● **YOUR INSTRUCTIONS**
Your output should match the listing below word for word, without any images.

[[ DATA PROVIDED open ]]

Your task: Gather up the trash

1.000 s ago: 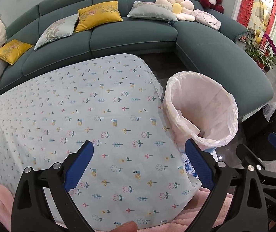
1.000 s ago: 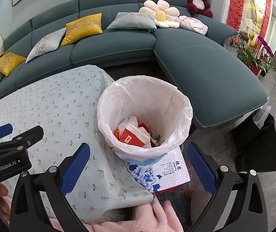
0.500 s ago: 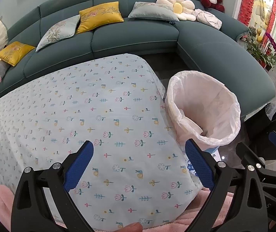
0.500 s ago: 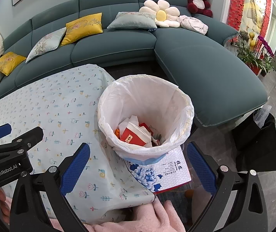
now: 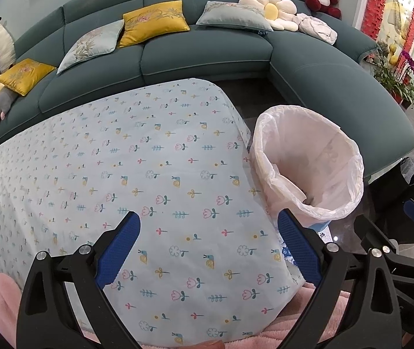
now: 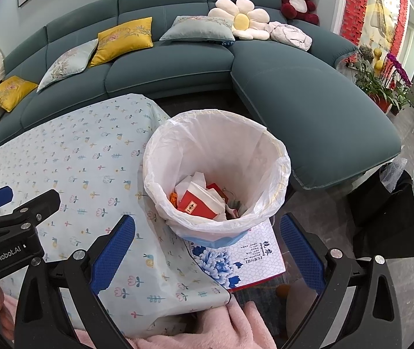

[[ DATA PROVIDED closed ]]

● **SOLVED EXERCISE**
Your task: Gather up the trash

1.000 s ago: 
1.000 s ago: 
0.500 s ago: 
0.500 s ago: 
now: 
now: 

Work on this exercise is done.